For the material below, output exactly the span from the line with "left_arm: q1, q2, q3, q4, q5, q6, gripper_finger" to the line with "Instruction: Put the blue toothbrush", including both, and nothing besides.
···
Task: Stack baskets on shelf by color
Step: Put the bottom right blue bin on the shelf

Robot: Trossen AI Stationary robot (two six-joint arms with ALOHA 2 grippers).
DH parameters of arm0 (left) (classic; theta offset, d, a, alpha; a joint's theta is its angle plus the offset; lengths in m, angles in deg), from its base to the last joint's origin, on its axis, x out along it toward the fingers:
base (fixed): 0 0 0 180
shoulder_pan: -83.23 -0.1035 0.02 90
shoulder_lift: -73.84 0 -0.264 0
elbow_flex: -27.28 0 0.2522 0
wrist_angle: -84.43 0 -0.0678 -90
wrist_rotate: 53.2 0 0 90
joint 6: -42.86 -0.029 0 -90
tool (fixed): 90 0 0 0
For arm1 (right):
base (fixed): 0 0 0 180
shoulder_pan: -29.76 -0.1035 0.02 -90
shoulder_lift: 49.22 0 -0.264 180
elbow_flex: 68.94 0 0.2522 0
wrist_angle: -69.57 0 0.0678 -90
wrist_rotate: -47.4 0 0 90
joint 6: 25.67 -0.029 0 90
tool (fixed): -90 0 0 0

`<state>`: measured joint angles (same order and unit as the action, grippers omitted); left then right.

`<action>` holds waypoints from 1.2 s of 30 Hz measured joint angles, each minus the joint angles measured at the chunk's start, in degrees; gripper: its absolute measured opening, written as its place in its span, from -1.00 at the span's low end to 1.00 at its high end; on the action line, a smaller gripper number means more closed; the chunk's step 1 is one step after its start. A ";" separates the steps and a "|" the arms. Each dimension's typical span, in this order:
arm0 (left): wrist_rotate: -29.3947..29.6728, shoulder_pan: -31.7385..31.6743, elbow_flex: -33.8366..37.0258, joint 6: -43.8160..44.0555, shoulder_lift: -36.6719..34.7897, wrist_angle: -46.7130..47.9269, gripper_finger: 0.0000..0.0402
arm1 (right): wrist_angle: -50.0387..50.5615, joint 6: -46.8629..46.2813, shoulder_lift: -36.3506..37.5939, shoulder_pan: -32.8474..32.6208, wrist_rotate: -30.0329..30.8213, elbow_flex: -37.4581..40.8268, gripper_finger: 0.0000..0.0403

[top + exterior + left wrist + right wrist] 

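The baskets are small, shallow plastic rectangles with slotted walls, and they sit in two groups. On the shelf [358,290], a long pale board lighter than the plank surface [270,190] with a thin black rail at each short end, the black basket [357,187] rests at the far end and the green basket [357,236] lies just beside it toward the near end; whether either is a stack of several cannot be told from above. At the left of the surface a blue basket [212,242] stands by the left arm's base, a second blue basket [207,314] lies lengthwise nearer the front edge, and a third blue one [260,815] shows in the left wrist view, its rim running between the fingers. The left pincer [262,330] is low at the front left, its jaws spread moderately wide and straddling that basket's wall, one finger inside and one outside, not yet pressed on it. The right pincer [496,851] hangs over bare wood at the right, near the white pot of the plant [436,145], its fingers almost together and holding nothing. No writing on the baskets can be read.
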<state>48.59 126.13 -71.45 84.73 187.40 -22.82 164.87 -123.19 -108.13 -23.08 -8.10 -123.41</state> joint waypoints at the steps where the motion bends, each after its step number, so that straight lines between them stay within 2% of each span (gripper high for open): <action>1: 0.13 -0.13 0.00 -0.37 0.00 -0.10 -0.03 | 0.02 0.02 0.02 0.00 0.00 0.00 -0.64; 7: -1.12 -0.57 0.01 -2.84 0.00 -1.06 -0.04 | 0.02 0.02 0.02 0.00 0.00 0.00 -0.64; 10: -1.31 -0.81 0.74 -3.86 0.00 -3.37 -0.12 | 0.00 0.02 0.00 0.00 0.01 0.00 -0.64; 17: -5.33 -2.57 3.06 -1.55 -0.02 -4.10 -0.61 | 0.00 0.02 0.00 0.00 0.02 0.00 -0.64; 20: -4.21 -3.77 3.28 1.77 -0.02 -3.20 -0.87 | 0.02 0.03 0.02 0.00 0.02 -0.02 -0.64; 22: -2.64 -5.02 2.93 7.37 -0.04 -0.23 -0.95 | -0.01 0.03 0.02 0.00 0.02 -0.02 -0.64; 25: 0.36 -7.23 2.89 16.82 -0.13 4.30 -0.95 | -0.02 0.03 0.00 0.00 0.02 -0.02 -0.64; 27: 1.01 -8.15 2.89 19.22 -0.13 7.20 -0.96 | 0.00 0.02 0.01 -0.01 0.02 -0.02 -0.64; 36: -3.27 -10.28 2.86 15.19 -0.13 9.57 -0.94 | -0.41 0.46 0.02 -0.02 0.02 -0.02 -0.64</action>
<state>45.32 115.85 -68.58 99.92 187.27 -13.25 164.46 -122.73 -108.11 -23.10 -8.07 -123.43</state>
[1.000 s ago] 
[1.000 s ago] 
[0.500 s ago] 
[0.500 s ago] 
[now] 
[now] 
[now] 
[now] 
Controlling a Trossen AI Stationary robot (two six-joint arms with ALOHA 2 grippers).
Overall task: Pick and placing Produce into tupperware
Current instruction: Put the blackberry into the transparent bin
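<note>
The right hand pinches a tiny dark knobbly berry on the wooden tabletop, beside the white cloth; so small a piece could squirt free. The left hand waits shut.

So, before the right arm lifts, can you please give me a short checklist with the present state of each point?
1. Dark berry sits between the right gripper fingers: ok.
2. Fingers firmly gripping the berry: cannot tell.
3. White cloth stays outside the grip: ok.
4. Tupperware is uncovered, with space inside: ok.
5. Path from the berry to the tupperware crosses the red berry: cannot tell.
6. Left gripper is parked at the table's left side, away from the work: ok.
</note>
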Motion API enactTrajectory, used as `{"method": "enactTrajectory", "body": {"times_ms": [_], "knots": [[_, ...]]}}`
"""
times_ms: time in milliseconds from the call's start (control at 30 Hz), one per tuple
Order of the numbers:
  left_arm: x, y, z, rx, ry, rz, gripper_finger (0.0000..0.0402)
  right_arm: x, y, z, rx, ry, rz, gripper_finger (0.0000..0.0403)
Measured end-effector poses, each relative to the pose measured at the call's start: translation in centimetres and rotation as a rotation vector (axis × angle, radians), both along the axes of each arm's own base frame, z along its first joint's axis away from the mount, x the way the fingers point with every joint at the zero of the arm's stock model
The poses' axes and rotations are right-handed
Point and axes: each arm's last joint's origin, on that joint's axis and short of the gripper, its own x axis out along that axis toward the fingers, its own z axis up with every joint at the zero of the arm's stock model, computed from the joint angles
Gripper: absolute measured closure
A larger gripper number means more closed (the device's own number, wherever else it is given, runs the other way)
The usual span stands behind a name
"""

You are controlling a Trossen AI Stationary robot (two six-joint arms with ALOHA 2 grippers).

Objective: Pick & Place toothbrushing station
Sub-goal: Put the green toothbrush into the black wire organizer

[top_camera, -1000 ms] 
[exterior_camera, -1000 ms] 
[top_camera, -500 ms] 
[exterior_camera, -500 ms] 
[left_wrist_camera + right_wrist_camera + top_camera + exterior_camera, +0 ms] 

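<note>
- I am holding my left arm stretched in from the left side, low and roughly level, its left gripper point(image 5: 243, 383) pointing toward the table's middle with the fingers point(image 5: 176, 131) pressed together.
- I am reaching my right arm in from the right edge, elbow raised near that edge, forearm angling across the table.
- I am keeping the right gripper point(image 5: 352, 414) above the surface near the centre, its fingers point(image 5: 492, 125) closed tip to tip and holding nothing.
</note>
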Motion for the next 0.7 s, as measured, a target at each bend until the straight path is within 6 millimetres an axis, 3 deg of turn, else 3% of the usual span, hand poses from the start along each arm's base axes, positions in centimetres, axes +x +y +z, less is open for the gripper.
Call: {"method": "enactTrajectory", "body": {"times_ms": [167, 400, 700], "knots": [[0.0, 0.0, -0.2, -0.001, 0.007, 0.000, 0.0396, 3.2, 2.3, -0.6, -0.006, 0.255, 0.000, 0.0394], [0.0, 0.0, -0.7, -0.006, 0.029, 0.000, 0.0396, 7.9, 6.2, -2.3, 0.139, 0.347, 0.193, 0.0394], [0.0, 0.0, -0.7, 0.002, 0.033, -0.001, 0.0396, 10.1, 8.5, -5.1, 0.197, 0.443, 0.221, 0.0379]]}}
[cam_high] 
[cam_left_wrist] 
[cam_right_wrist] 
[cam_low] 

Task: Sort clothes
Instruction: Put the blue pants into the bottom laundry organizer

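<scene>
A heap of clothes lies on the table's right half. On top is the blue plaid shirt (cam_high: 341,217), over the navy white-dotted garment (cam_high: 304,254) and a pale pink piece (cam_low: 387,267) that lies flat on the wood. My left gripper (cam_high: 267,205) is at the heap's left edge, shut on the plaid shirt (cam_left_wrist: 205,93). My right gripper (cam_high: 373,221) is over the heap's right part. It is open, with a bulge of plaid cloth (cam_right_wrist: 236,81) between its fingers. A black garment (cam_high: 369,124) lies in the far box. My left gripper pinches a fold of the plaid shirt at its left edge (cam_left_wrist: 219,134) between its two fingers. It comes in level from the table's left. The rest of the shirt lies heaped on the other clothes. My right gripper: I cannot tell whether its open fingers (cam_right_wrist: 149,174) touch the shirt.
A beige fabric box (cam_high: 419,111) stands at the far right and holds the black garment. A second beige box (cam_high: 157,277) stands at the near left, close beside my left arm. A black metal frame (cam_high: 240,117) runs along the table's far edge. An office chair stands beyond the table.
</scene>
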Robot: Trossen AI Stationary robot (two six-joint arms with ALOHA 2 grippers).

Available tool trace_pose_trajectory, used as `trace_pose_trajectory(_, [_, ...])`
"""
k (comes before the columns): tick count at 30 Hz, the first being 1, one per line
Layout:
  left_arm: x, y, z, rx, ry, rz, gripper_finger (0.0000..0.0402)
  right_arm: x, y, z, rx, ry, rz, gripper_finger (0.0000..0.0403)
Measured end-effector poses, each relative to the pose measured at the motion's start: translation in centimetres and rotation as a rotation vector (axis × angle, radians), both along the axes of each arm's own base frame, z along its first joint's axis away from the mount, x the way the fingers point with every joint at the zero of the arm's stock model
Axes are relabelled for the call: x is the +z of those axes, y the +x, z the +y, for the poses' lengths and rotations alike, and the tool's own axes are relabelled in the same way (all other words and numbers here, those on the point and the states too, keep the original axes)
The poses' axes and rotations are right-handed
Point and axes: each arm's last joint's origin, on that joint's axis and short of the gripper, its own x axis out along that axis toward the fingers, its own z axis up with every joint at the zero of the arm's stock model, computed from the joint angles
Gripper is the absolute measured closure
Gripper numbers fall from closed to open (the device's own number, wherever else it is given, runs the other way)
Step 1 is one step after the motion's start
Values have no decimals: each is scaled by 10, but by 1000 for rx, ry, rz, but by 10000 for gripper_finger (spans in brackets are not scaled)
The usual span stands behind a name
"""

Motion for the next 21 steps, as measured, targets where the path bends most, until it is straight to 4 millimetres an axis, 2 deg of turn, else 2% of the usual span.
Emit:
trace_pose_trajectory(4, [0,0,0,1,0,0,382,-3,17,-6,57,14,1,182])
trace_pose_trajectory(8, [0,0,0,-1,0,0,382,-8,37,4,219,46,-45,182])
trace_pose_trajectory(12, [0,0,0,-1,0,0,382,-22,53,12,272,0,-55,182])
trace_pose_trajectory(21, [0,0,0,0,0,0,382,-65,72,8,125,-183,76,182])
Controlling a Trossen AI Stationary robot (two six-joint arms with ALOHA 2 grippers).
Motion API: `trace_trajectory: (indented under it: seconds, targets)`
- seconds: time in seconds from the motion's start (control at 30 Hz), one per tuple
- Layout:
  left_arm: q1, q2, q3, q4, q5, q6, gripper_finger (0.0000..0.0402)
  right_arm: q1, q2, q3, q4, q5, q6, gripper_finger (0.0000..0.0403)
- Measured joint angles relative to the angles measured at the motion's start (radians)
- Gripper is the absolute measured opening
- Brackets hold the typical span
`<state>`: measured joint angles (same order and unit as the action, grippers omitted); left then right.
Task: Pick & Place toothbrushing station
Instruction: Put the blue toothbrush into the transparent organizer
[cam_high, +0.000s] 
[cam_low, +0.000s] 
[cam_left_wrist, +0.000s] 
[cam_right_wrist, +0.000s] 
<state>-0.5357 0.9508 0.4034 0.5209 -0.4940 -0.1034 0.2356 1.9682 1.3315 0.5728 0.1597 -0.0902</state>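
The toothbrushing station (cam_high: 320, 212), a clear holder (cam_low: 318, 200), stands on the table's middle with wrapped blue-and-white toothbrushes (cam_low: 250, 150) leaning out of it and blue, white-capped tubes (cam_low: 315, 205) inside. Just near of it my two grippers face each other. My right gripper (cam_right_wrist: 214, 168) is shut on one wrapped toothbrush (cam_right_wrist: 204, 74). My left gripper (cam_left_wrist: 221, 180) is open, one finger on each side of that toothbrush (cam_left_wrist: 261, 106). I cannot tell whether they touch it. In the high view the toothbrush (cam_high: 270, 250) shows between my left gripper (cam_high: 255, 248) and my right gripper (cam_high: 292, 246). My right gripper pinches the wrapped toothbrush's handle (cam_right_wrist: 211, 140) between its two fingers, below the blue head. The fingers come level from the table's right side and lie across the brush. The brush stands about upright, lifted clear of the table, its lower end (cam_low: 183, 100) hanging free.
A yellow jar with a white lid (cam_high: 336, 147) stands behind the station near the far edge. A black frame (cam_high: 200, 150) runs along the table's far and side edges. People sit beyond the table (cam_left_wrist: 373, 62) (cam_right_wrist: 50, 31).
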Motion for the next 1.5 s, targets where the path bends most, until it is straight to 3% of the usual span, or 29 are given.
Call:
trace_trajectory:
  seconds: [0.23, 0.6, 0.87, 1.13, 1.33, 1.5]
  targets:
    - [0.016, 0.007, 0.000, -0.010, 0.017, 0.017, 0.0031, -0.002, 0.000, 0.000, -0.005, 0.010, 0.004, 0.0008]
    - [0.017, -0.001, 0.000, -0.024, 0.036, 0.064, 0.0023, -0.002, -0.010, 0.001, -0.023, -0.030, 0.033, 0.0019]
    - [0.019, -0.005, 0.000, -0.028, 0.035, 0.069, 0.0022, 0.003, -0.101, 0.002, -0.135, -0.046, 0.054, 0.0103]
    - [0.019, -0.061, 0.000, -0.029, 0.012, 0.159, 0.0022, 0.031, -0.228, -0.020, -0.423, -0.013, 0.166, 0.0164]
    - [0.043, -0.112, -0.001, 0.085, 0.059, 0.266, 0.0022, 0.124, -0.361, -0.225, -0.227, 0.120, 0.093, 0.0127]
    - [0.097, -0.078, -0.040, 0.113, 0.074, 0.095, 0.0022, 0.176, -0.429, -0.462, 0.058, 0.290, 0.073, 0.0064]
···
Solution below:
  left_arm: q1, q2, q3, q4, q5, q6, gripper_finger (0.0000..0.0402)
  right_arm: q1, q2, q3, q4, q5, q6, gripper_finger (0.0000..0.0403)
- Measured joint angles relative to the angles measured at the motion's start (radians)
- Gripper is the absolute measured opening
- Brackets hold the typical span
`<state>`: measured joint angles (same order and unit as the action, grippers omitted); left then right.
Task: Pick & Place toothbrushing station
Instruction: Put the blue toothbrush into the transparent organizer

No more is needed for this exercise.